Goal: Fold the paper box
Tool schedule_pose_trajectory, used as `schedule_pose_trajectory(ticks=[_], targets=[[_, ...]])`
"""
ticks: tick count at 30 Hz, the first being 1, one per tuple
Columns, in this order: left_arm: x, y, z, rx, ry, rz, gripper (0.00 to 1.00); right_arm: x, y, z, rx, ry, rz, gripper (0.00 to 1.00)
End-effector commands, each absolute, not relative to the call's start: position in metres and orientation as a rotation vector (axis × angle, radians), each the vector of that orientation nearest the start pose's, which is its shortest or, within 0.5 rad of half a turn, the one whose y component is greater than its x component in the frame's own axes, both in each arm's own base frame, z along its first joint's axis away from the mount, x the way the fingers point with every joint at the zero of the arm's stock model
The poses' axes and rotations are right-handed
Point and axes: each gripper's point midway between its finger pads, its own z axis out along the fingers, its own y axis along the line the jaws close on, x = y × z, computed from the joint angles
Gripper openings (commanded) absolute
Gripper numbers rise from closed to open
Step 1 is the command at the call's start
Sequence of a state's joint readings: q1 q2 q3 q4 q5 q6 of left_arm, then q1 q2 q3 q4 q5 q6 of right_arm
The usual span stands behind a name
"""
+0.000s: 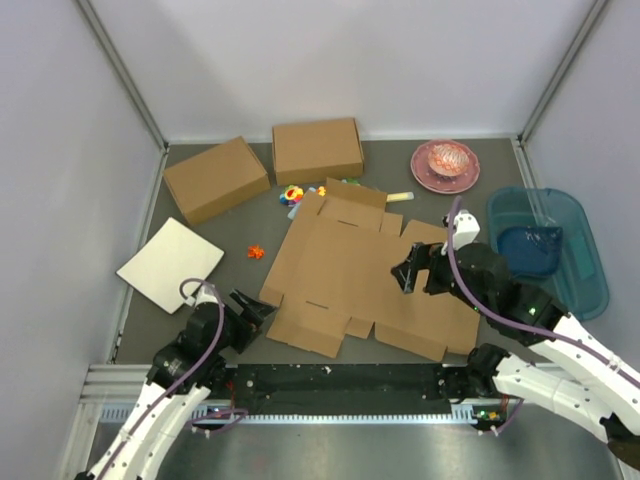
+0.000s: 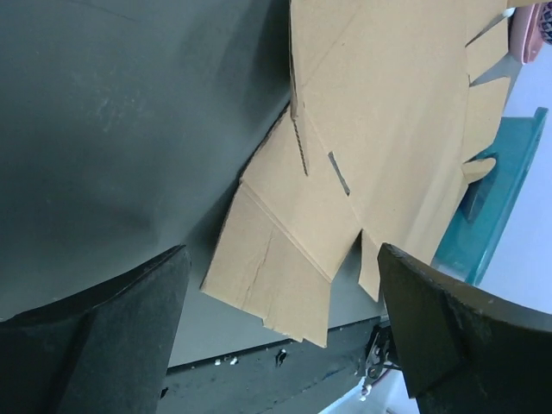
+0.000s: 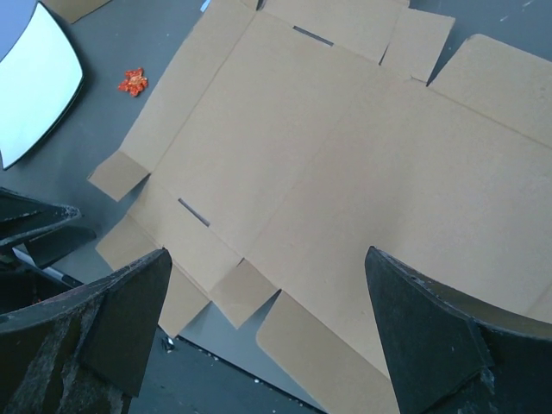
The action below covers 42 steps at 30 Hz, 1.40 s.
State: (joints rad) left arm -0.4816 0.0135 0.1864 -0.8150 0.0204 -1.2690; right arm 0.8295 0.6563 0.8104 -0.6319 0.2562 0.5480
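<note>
The paper box (image 1: 350,280) lies unfolded as a flat brown die-cut sheet in the middle of the dark grey surface (image 1: 230,240), its flaps and slots spread out and none of its walls raised. Its near edge runs close to the arms' bases, and a small flap at its far edge is creased slightly upward.

The left pincer (image 1: 262,315) sits low at the sheet's near-left corner, its jaws spread wide and grasping nothing. In the left wrist view the corner flaps of the paper box (image 2: 388,129) show between and beyond the parted fingers of the left pincer (image 2: 283,259); whether either finger touches the cardboard cannot be told.

The right pincer (image 1: 406,277) hangs over the right half of the sheet, also released and empty. Its wrist camera looks down between the parted fingers of the right pincer (image 3: 267,259) onto the broad central panel of the paper box (image 3: 345,172).

Beyond the sheet, two fully formed cardboard boxes (image 1: 216,178) stand near the back wall, one angled at the left and the other (image 1: 317,150) beside it. Small colourful toys (image 1: 292,195) lie just off the sheet's far edge, and an orange scrap (image 1: 256,251) rests near its left side. An off-white square board (image 1: 170,264) lies flat at the far left. A pink dish (image 1: 445,165) sits at the back right, with a teal plastic tub (image 1: 590,260) along the right edge.
</note>
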Motion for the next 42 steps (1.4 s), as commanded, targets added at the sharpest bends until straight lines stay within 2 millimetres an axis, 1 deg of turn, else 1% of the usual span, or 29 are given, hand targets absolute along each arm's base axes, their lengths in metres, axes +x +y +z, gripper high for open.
schedule_pose_trajectory(ticks=[1,5,6,7,10,11,12,14,15,17,19,20,23,29,32,33,35,36,38,39,40,41,42], targets=[[0.12,-0.122,0.026,-0.98,2.328,-0.919,0.94,0.187,0.177,0.232,-0.104,2.054,0.654,0.95],[0.121,-0.135,0.017,-0.949,2.359,-0.986,0.89,0.187,0.18,0.226,-0.115,2.073,0.65,0.95],[0.121,-0.137,0.017,-0.939,2.36,-1.004,0.87,0.188,0.18,0.224,-0.113,2.079,0.646,0.95],[0.12,-0.137,0.014,-0.937,2.379,-0.989,0.87,0.188,0.18,0.223,-0.114,2.08,0.645,0.95],[0.126,-0.138,0.014,-0.897,2.38,-0.972,0.85,0.189,0.181,0.221,-0.115,2.083,0.64,0.95],[0.126,-0.137,0.011,-0.898,2.397,-0.943,0.85,0.19,0.181,0.222,-0.114,2.08,0.64,0.95],[0.134,-0.138,0.016,-0.884,2.364,-0.947,0.85,0.19,0.182,0.22,-0.117,2.084,0.638,0.95],[0.138,-0.136,0.013,-0.882,2.383,-0.899,0.84,0.19,0.183,0.219,-0.123,2.091,0.637,0.95],[0.146,-0.138,0.019,-0.872,2.355,-0.907,0.84,0.19,0.184,0.217,-0.127,2.097,0.636,0.95],[0.154,-0.134,0.019,-0.875,2.356,-0.841,0.85,0.191,0.183,0.218,-0.126,2.093,0.632,0.95],[0.165,-0.133,0.027,-0.869,2.317,-0.825,0.86,0.19,0.182,0.216,-0.126,2.093,0.627,0.95],[0.172,-0.129,0.03,-0.883,2.295,-0.787,0.86,0.191,0.181,0.217,-0.124,2.09,0.623,0.95],[0.188,-0.126,0.04,-0.88,2.242,-0.745,0.83,0.19,0.18,0.217,-0.127,2.086,0.621,0.95],[0.21,-0.12,0.054,-0.852,2.175,-0.678,0.79,0.19,0.177,0.216,-0.131,2.08,0.61,0.95],[0.216,-0.12,0.052,-0.834,2.191,-0.646,0.78,0.191,0.177,0.215,-0.137,2.081,0.6,0.95],[0.221,-0.122,0.054,-0.828,2.182,-0.649,0.77,0.191,0.177,0.214,-0.135,2.084,0.596,0.95],[0.225,-0.123,0.052,-0.812,2.196,-0.633,0.73,0.192,0.177,0.213,-0.137,2.089,0.592,0.96],[0.232,-0.126,0.057,-0.798,2.176,-0.653,0.72,0.192,0.177,0.212,-0.136,2.091,0.588,0.96],[0.236,-0.132,0.058,-0.751,2.199,-0.661,0.65,0.192,0.177,0.211,-0.142,2.093,0.588,0.95],[0.238,-0.135,0.061,-0.724,2.211,-0.661,0.58,0.191,0.176,0.211,-0.143,2.089,0.592,0.95],[0.239,-0.136,0.063,-0.695,2.218,-0.656,0.55,0.19,0.175,0.211,-0.143,2.089,0.587,0.95],[0.242,-0.139,0.07,-0.672,2.21,-0.67,0.45,0.19,0.174,0.214,-0.14,2.075,0.595,0.95],[0.243,-0.141,0.075,-0.648,2.205,-0.679,0.41,0.189,0.173,0.217,-0.139,2.068,0.597,0.95]])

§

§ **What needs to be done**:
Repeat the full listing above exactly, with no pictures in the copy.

§ **Task solution**:
Goal: Fold the paper box
Tool schedule_pose_trajectory, used as `schedule_pose_trajectory(ticks=[_], targets=[[_, ...]])`
"""
ticks: tick count at 30 Hz, the first being 1, one per tuple
Columns, in this order: left_arm: x, y, z, rx, ry, rz, gripper (0.00 to 1.00); right_arm: x, y, z, rx, ry, rz, gripper (0.00 to 1.00)
End-effector commands, each absolute, not relative to the call's start: position in metres and orientation as a rotation vector (axis × angle, radians), each the vector of that orientation nearest the start pose's, which is its shortest or, within 0.5 rad of half a turn, the one whose y component is greater than its x component in the frame's own axes, both in each arm's own base frame, z along its first joint's axis away from the mount, x the way the fingers point with every joint at the zero of the arm's stock model
The poses' axes and rotations are right-handed
Point and axes: each gripper's point midway between its finger pads, its own z axis out along the fingers, its own y axis along the line the jaws close on, x = y × z, computed from the joint angles
Gripper openings (commanded) absolute
Gripper numbers rise from closed to open
Step 1 is the command at the call's start
Sequence of a state's joint readings: q1 q2 q3 q4 q5 q6 of left_arm, then q1 q2 q3 q4 q5 q6 of right_arm
The usual span stands behind a name
"""
+0.000s: 
+0.000s: 
+0.000s: 
The action below covers 42 steps at 30 Hz, 1.40 s.
State: (joints rad) left arm -0.4816 0.0135 0.1864 -0.8150 0.0204 -1.2690; right arm 0.8295 0.6563 0.8104 -0.6319 0.2562 0.5480
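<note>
The paper box (image 1: 350,280) lies unfolded as a flat brown die-cut sheet in the middle of the dark grey surface (image 1: 230,240), its flaps and slots spread out and none of its walls raised. Its near edge runs close to the arms' bases, and a small flap at its far edge is creased slightly upward.

The left pincer (image 1: 262,315) sits low at the sheet's near-left corner, its jaws spread wide and grasping nothing. In the left wrist view the corner flaps of the paper box (image 2: 388,129) show between and beyond the parted fingers of the left pincer (image 2: 283,259); whether either finger touches the cardboard cannot be told.

The right pincer (image 1: 406,277) hangs over the right half of the sheet, also released and empty. Its wrist camera looks down between the parted fingers of the right pincer (image 3: 267,259) onto the broad central panel of the paper box (image 3: 345,172).

Beyond the sheet, two fully formed cardboard boxes (image 1: 216,178) stand near the back wall, one angled at the left and the other (image 1: 317,150) beside it. Small colourful toys (image 1: 292,195) lie just off the sheet's far edge, and an orange scrap (image 1: 256,251) rests near its left side. An off-white square board (image 1: 170,264) lies flat at the far left. A pink dish (image 1: 445,165) sits at the back right, with a teal plastic tub (image 1: 590,260) along the right edge.
</note>
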Motion for the next 42 steps (1.4 s), as commanded, targets added at the sharpest bends until straight lines stay within 2 millimetres an axis, 1 deg of turn, else 1% of the usual span, or 29 are given, hand targets absolute along each arm's base axes, their lengths in metres, axes +x +y +z, gripper high for open.
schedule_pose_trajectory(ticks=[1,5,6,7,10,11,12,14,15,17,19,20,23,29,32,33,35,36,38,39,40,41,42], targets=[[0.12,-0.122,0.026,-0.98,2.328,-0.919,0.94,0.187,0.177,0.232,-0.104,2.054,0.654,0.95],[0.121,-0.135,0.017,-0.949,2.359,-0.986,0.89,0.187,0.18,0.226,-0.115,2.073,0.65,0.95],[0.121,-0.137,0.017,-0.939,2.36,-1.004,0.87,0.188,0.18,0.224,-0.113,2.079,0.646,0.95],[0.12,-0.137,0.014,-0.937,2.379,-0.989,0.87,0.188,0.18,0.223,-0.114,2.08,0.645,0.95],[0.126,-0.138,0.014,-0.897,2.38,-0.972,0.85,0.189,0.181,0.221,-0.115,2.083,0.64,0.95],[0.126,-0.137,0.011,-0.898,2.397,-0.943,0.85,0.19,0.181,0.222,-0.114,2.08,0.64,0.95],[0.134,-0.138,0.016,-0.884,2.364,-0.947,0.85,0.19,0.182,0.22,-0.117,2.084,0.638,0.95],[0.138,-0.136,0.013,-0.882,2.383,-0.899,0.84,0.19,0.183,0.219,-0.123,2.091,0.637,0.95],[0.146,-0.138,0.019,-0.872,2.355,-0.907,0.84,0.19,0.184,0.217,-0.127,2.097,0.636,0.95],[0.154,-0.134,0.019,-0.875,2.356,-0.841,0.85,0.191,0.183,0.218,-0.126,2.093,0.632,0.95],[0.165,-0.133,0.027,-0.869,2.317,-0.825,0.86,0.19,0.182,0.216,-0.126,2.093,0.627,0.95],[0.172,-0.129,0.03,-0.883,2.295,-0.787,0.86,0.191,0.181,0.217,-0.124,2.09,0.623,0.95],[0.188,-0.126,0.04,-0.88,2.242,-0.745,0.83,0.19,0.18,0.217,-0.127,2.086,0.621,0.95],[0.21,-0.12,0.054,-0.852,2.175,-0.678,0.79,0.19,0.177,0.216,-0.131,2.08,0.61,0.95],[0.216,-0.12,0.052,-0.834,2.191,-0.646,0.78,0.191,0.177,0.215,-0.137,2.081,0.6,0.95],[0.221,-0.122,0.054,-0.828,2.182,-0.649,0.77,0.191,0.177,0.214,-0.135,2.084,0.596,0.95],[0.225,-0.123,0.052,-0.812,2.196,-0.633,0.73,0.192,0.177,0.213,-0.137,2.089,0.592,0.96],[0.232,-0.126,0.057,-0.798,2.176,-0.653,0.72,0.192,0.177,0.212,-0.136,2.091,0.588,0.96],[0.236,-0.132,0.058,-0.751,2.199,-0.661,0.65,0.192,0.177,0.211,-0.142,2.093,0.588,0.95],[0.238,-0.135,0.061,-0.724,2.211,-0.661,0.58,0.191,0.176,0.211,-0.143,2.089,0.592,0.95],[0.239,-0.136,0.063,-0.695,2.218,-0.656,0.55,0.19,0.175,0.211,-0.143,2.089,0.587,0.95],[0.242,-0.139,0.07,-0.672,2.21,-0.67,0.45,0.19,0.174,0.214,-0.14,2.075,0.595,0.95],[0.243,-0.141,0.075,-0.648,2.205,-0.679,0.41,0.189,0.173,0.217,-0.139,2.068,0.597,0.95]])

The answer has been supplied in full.